The lines you return should be those containing the string "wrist", taken from the data below.

> _GIVEN MATERIAL_:
== == ==

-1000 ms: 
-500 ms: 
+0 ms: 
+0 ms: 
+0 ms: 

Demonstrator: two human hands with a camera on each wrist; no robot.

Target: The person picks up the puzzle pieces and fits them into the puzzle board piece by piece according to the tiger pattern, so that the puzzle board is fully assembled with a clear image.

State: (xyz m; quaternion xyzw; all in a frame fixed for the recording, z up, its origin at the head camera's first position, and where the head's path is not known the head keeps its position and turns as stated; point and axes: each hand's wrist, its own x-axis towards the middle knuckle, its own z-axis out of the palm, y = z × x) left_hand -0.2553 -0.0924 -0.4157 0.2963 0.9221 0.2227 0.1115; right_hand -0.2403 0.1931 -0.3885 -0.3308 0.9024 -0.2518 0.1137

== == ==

> _THE COMPLETED TASK_:
Demonstrator: two human hands with a camera on each wrist; no robot.
State: (xyz m; quaternion xyzw; all in a frame fixed for the recording, z up, its origin at the head camera's first position, and where the head's path is not known the head keeps its position and turns as stated; point and axes: each hand's wrist, its own x-axis towards the middle knuckle, its own z-axis out of the palm, y = z × x) left_hand -0.2553 -0.0924 -0.4157 0.2963 0.9221 0.2227 0.1115; right_hand -0.2403 0.1931 -0.3885 -0.3308 0.9024 -0.2518 0.1137

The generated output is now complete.